-- Provided records --
━━━━

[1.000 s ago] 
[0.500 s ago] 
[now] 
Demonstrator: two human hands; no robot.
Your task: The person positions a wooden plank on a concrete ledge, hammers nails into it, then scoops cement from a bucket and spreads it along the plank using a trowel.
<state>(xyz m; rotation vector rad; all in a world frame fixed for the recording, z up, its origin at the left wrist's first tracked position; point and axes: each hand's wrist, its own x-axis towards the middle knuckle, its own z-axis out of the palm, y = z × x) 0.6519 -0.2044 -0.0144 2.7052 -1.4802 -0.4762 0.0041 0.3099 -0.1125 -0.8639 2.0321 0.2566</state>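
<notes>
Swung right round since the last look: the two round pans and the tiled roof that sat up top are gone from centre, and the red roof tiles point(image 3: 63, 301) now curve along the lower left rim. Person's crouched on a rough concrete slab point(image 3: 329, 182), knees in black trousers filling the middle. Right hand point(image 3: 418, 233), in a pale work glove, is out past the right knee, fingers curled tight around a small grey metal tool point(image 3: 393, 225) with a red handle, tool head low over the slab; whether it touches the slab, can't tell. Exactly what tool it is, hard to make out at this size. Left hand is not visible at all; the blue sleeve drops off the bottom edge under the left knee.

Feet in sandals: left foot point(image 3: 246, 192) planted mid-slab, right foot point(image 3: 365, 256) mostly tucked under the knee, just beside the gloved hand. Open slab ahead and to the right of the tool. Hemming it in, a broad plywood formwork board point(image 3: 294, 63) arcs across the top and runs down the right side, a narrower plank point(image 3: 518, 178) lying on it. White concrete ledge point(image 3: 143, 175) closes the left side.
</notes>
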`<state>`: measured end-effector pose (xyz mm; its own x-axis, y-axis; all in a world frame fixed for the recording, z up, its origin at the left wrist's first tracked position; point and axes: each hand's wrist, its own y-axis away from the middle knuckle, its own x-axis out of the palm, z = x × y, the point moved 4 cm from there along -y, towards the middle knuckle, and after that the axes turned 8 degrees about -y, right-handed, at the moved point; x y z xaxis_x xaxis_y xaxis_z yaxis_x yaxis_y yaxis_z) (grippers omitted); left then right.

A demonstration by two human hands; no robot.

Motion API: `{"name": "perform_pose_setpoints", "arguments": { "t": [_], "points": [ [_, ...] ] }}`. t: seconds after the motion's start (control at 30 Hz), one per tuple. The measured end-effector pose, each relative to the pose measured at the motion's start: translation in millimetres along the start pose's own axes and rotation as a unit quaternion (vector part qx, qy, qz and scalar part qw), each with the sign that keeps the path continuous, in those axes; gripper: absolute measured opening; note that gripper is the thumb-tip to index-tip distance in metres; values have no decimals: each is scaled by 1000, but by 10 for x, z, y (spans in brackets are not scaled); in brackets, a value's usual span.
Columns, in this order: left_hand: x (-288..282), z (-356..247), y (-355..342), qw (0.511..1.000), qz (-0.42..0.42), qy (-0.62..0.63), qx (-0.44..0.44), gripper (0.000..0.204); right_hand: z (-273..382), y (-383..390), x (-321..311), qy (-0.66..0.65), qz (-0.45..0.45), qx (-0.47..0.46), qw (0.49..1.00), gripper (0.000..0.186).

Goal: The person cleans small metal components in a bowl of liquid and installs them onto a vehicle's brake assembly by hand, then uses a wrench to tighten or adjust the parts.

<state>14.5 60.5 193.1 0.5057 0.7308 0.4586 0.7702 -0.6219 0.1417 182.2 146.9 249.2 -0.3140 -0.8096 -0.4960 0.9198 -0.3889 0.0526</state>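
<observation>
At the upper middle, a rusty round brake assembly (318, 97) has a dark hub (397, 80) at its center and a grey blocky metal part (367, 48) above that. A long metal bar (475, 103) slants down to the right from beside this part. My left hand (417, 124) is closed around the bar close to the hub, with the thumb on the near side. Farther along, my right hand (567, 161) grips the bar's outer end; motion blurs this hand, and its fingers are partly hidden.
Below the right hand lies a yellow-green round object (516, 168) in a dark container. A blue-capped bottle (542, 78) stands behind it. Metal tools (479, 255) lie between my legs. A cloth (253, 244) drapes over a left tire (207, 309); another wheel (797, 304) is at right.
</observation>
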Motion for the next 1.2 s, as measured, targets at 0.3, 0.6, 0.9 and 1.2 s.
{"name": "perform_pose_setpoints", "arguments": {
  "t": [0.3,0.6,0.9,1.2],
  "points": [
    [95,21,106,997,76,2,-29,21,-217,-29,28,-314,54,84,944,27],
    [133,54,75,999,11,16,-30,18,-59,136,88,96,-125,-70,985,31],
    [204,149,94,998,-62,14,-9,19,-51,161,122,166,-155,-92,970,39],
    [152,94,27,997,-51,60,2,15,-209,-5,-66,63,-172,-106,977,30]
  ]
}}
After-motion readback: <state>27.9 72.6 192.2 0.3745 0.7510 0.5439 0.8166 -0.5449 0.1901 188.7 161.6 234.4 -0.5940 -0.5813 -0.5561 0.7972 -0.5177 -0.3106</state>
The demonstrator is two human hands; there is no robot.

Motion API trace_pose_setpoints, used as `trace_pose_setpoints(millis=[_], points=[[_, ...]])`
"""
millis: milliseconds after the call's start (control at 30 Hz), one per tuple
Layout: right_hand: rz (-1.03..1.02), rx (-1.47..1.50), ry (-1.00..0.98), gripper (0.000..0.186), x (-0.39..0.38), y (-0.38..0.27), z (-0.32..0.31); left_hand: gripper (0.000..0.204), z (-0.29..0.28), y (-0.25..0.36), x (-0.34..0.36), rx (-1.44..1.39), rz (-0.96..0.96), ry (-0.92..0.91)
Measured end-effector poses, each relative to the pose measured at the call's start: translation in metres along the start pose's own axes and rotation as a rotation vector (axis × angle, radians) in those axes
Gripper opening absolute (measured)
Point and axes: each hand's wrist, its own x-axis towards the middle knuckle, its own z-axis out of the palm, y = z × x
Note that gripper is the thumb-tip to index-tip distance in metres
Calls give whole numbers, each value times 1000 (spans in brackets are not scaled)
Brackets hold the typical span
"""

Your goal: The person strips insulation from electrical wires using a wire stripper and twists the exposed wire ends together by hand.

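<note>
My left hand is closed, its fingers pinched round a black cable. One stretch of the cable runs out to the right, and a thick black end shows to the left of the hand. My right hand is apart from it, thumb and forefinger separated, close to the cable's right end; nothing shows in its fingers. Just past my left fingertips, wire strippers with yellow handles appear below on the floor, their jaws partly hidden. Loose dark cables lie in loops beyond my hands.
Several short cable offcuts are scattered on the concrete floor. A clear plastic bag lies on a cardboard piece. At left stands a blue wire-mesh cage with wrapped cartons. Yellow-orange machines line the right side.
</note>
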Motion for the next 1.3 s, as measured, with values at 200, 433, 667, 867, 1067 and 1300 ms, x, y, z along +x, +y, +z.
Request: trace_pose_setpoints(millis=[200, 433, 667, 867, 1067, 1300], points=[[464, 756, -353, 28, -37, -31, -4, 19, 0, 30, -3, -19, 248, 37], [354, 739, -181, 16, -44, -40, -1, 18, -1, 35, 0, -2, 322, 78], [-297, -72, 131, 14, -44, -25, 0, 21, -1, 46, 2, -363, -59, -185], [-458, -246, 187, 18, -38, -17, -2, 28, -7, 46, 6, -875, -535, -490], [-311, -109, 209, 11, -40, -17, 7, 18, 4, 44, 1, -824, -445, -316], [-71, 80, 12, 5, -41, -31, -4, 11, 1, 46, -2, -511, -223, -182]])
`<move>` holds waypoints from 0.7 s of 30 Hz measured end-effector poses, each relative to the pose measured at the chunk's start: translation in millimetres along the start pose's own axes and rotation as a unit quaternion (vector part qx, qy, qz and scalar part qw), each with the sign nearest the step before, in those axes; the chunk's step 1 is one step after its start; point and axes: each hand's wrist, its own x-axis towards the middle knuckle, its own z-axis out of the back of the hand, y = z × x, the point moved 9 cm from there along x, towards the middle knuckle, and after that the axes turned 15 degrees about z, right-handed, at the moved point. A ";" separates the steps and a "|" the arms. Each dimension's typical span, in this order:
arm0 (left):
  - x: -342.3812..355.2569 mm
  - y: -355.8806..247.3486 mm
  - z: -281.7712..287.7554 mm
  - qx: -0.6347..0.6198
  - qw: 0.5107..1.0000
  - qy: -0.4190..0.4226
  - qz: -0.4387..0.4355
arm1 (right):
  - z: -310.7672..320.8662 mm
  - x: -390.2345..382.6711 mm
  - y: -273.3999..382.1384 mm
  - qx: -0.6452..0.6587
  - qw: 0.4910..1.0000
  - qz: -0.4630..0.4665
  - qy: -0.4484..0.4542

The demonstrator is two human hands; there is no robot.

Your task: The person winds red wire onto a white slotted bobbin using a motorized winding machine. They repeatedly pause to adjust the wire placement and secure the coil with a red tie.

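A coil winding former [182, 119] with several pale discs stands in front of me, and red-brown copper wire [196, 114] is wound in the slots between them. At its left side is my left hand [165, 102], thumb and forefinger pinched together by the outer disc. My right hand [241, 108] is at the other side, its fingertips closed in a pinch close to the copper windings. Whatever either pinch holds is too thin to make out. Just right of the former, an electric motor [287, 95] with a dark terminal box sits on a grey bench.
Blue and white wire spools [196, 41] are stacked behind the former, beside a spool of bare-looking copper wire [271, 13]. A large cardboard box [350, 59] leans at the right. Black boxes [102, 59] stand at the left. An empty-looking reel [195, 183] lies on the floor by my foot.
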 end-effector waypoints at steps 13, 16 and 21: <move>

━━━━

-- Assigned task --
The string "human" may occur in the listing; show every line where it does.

-- Answer to the problem --
Demonstrator: two human hands; no robot.
A demonstration by two human hands; no robot.
The demonstrator is two human hands; there is no robot.
The demonstrator is two human hands; there is no robot.

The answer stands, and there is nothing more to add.